Goal of the exercise: Without including the pictures, copy each line below exactly as it reads.

Supplied material:
+ + + + + + +

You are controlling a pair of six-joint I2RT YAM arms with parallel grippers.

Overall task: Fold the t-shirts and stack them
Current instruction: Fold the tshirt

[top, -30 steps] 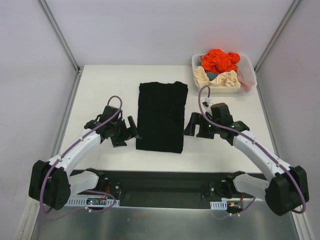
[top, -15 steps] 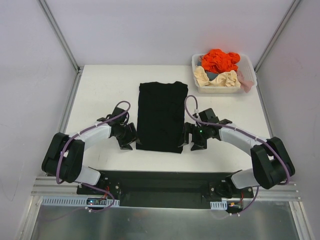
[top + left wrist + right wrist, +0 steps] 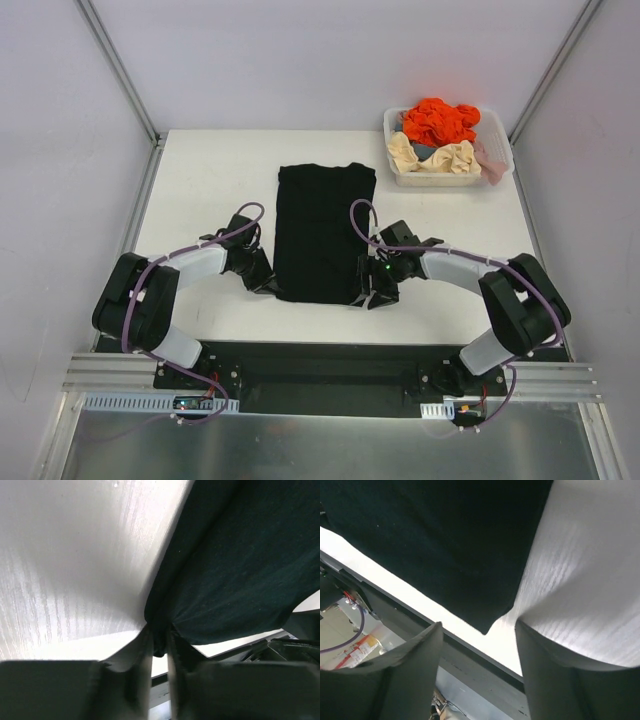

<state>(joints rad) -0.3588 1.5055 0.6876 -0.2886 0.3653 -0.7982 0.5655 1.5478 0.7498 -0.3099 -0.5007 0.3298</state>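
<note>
One black t-shirt lies flat as a narrow rectangle at the middle of the bench in the top view. A bin of loose clothes sits at 1 o'clock from it. The left gripper is at the shirt's 7 o'clock corner, and the right gripper is at its 5 o'clock corner.

From the left wrist, the left gripper is closed on that corner, with a pinch of dark cloth bunched between its fingers.

From the right wrist, the right gripper stands spread, its fingers on either side of the corner tip. The tip lies loose on the bench, not clamped.

The risk, as I judge it, is that the left side lifts before the right has closed. The hem would then rise skewed and the fold come out crooked. A shallow bite on the tip, or on the top layer alone, could also slip free mid-fold. No brand, label or writing is readable in any view.
</note>
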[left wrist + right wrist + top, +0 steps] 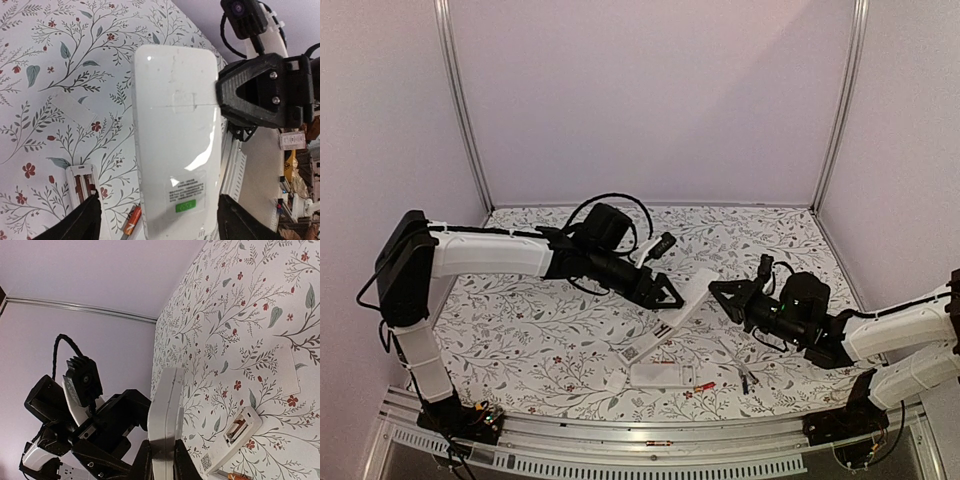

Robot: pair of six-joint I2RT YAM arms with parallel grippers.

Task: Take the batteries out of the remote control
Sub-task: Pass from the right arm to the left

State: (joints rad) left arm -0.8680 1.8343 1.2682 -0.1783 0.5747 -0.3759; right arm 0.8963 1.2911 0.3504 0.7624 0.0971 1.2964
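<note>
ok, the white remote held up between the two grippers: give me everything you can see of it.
The white remote is a smooth, glossy plastic slab with rounded corners, its back face towards the left wrist camera. A faint seam crosses the back, which looks closed, and a printed label with a green sticker sits near one end. It is held clear of the table. The right gripper pinches one long edge across its thickness; the left gripper stands open around it.

Walls: we see plain pale lilac panels [650,90].
Corners: we find two metal posts [461,110].
Table: we note a floral-printed cover [520,330].
</note>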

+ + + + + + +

Answer for this exercise:
You are controlling a pair of six-joint I2RT YAM arms with parallel grippers.

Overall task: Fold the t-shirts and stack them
Current instruction: Fold the tshirt

[top, -30 steps] 
[top, -15 steps] 
[top + left wrist + right wrist, +0 steps] 

<state>(joints rad) -0.3588 1.5055 0.6876 -0.2886 0.3653 -0.7982 0.5655 1.5478 0.7498 -0.3099 -0.5007 0.3298</state>
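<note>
One black t-shirt lies flat as a narrow rectangle at the middle of the bench in the top view. A bin of loose clothes sits at 1 o'clock from it. The left gripper is at the shirt's 7 o'clock corner, and the right gripper is at its 5 o'clock corner.

From the left wrist, the left gripper is closed on that corner, with a pinch of dark cloth bunched between its fingers.

From the right wrist, the right gripper stands spread, its fingers on either side of the corner tip. The tip lies loose on the bench, not clamped.

The risk, as I judge it, is that the left side lifts before the right has closed. The hem would then rise skewed and the fold come out crooked. A shallow bite on the tip, or on the top layer alone, could also slip free mid-fold. No brand, label or writing is readable in any view.
</note>
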[left wrist + right wrist + top, +0 steps] 

Robot: pair of six-joint I2RT YAM arms with parallel grippers.

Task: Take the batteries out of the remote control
Sub-task: Pass from the right arm to the left

State: (joints rad) left arm -0.8680 1.8343 1.2682 -0.1783 0.5747 -0.3759; right arm 0.8963 1.2911 0.3504 0.7624 0.0971 1.2964
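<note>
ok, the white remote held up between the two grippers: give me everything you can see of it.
The white remote is a smooth, glossy plastic slab with rounded corners, its back face towards the left wrist camera. A faint seam crosses the back, which looks closed, and a printed label with a green sticker sits near one end. It is held clear of the table. The right gripper pinches one long edge across its thickness; the left gripper stands open around it.

Walls: we see plain pale lilac panels [650,90].
Corners: we find two metal posts [461,110].
Table: we note a floral-printed cover [520,330].
</note>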

With this, the output is complete.